▸ Exercise requirements
From the first line to the last, return the data exactly as written.

▸ Data segment

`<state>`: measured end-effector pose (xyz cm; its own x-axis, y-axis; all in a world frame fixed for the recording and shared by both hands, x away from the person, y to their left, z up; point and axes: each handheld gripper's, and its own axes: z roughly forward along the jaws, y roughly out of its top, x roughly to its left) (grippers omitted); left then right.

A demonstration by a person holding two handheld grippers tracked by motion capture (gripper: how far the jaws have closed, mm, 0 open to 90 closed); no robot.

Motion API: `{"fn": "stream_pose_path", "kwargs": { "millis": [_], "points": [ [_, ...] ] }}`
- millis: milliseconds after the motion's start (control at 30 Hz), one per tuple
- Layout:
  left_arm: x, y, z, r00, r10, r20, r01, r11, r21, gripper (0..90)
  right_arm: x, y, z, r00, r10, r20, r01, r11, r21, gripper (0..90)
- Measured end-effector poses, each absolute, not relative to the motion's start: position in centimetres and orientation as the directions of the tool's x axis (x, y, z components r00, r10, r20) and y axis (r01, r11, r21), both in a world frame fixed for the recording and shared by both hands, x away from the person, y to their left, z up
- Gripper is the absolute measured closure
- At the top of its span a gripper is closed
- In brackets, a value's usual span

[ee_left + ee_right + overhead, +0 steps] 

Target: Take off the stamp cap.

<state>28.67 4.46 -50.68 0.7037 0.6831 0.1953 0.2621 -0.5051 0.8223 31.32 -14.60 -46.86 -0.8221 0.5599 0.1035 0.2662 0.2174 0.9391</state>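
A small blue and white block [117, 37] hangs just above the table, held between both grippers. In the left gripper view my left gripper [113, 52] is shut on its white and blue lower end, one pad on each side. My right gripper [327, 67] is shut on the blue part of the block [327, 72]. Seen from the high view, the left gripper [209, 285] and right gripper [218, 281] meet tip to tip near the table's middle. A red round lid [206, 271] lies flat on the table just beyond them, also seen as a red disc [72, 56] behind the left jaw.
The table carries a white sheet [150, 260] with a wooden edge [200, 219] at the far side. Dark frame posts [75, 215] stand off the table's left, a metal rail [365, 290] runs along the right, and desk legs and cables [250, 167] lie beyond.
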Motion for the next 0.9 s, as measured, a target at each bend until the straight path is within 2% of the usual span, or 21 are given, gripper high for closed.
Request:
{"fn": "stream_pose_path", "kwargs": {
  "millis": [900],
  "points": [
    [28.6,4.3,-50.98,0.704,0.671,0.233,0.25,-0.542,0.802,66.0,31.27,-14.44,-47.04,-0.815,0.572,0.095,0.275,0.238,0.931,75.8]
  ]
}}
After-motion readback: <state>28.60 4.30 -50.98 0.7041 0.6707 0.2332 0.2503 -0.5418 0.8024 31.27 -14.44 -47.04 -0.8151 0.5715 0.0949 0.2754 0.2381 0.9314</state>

▸ Response box
`<state>`: measured end-effector pose (xyz cm; its own x-axis, y-axis; all in a world frame fixed for the recording and shared by both hands, x away from the person, y to their left, z up; point and axes: each handheld gripper's, and its own axes: z roughly forward along the jaws, y roughly out of its top, x roughly to its left) (grippers omitted); left then right.

A demonstration by a person holding two handheld grippers tracked by motion capture (gripper: how far the jaws have closed, mm, 0 open to 90 closed); no robot.

Motion API: `{"fn": "stream_pose_path", "kwargs": { "millis": [_], "points": [ [_, ...] ] }}`
- millis: milliseconds after the motion's start (control at 30 Hz), one per tuple
- Layout:
  left_arm: x, y, z, r00, r10, r20, r01, r11, r21, gripper (0..90)
  right_arm: x, y, z, r00, r10, r20, r01, r11, r21, gripper (0..90)
- Measured end-effector poses, each absolute, not relative to the motion's start: position in centimetres and orientation as the directions of the tool's x axis (x, y, z components r00, r10, r20) and y axis (r01, r11, r21), both in a world frame fixed for the recording and shared by both hands, x away from the person, y to their left, z up
- Gripper is the absolute measured closure
- At the top of its span a gripper is closed
- In brackets, a value's usual span

[ee_left + ee_right + overhead, +0 steps] 

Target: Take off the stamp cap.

<state>28.67 4.46 -50.68 0.7037 0.6831 0.1953 0.2621 -0.5051 0.8223 31.32 -14.60 -46.86 -0.8221 0.5599 0.1035 0.2662 0.2174 0.9391</state>
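A small blue and white block [117, 37] hangs just above the table, held between both grippers. In the left gripper view my left gripper [113, 52] is shut on its white and blue lower end, one pad on each side. My right gripper [327, 67] is shut on the blue part of the block [327, 72]. Seen from the high view, the left gripper [209, 285] and right gripper [218, 281] meet tip to tip near the table's middle. A red round lid [206, 271] lies flat on the table just beyond them, also seen as a red disc [72, 56] behind the left jaw.
The table carries a white sheet [150, 260] with a wooden edge [200, 219] at the far side. Dark frame posts [75, 215] stand off the table's left, a metal rail [365, 290] runs along the right, and desk legs and cables [250, 167] lie beyond.
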Motion for the next 0.9 s, as measured, a target at each bend until the straight path is within 2% of the usual span, or 21 are given, gripper high for closed.
Request:
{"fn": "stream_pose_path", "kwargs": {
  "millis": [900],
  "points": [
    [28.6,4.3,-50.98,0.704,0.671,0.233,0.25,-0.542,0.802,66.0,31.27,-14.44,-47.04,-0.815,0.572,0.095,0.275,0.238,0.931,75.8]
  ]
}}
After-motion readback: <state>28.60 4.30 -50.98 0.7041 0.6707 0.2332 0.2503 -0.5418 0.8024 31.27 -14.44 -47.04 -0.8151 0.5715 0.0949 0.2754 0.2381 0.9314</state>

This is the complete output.